• **To do**
Could every line below be written out exactly as it appears?
====== Data extract ======
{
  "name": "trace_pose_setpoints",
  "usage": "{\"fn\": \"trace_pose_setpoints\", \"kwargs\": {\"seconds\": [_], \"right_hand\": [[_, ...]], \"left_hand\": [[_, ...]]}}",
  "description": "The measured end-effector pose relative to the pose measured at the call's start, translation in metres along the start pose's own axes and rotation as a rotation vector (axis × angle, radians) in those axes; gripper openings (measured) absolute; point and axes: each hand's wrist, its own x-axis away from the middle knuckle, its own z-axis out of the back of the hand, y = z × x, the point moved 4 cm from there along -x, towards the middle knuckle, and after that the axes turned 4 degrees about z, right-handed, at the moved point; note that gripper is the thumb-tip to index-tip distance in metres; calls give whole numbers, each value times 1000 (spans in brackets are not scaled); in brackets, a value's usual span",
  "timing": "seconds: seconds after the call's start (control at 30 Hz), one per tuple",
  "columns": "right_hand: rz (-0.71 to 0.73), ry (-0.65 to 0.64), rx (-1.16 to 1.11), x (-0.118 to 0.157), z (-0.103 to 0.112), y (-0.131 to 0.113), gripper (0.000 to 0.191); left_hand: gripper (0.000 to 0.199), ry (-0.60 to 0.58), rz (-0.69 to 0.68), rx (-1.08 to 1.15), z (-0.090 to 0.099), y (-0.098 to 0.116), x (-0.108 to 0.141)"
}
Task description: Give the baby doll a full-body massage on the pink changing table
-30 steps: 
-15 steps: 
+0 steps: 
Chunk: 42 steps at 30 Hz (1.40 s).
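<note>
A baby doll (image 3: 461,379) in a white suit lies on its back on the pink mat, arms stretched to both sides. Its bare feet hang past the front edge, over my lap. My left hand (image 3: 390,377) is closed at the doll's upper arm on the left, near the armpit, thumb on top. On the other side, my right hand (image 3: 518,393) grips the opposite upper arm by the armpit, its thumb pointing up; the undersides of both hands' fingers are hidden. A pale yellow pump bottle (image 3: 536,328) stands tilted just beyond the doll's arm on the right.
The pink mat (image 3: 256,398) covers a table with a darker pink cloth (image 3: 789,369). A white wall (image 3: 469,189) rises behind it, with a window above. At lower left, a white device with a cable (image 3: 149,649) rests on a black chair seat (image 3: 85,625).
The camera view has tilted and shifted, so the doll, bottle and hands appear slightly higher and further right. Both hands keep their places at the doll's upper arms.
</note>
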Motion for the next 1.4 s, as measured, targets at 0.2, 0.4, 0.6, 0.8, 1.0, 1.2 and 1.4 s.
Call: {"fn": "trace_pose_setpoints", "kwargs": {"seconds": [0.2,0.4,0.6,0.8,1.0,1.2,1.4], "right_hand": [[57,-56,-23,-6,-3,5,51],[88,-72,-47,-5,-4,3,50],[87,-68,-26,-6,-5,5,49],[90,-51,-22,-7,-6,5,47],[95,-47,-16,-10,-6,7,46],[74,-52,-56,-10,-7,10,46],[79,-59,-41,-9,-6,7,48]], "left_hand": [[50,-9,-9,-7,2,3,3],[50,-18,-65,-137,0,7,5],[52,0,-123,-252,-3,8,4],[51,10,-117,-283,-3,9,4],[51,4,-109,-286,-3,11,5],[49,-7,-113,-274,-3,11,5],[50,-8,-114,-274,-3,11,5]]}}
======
• **Answer for the task**
{
  "name": "trace_pose_setpoints",
  "usage": "{\"fn\": \"trace_pose_setpoints\", \"kwargs\": {\"seconds\": [_], \"right_hand\": [[_, ...]], \"left_hand\": [[_, ...]]}}",
  "description": "The measured end-effector pose relative to the pose measured at the call's start, translation in metres along the start pose's own axes and rotation as a rotation vector (axis × angle, radians) in those axes; gripper openings (measured) absolute; point and axes: each hand's wrist, its own x-axis away from the middle knuckle, its own z-axis out of the back of the hand, y = z × x, the point moved 4 cm from there along -x, towards the middle knuckle, and after that the axes turned 4 degrees about z, right-handed, at the moved point; note that gripper is the thumb-tip to index-tip distance in metres; calls give whole numbers, each value times 1000 (spans in brackets are not scaled); in brackets, a value's usual span",
  "timing": "seconds: seconds after the call's start (control at 30 Hz), one per tuple",
  "columns": "right_hand: rz (-0.71 to 0.73), ry (-0.65 to 0.64), rx (-1.16 to 1.11), x (-0.118 to 0.157), z (-0.103 to 0.112), y (-0.131 to 0.113), gripper (0.000 to 0.191); left_hand: gripper (0.000 to 0.199), ry (-0.60 to 0.58), rz (-0.69 to 0.68), rx (-1.08 to 1.15), z (-0.090 to 0.099), y (-0.098 to 0.116), x (-0.108 to 0.141)"
}
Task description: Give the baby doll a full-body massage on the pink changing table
-30 steps: 
-15 steps: 
+0 steps: 
Chunk: 42 steps at 30 Hz (1.40 s).
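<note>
A baby doll (image 3: 461,379) in a white suit lies on its back on the pink mat, arms stretched to both sides. Its bare feet hang past the front edge, over my lap. My left hand (image 3: 390,377) is closed at the doll's upper arm on the left, near the armpit, thumb on top. On the other side, my right hand (image 3: 518,393) grips the opposite upper arm by the armpit, its thumb pointing up; the undersides of both hands' fingers are hidden. A pale yellow pump bottle (image 3: 536,328) stands tilted just beyond the doll's arm on the right.
The pink mat (image 3: 256,398) covers a table with a darker pink cloth (image 3: 789,369). A white wall (image 3: 469,189) rises behind it, with a window above. At lower left, a white device with a cable (image 3: 149,649) rests on a black chair seat (image 3: 85,625).
The camera view has tilted and shifted, so the doll, bottle and hands appear slightly higher and further right. Both hands keep their places at the doll's upper arms.
</note>
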Motion for the next 1.4 s, as measured, targets at 0.2, 0.4, 0.6, 0.8, 1.0, 1.2 and 1.4 s.
Call: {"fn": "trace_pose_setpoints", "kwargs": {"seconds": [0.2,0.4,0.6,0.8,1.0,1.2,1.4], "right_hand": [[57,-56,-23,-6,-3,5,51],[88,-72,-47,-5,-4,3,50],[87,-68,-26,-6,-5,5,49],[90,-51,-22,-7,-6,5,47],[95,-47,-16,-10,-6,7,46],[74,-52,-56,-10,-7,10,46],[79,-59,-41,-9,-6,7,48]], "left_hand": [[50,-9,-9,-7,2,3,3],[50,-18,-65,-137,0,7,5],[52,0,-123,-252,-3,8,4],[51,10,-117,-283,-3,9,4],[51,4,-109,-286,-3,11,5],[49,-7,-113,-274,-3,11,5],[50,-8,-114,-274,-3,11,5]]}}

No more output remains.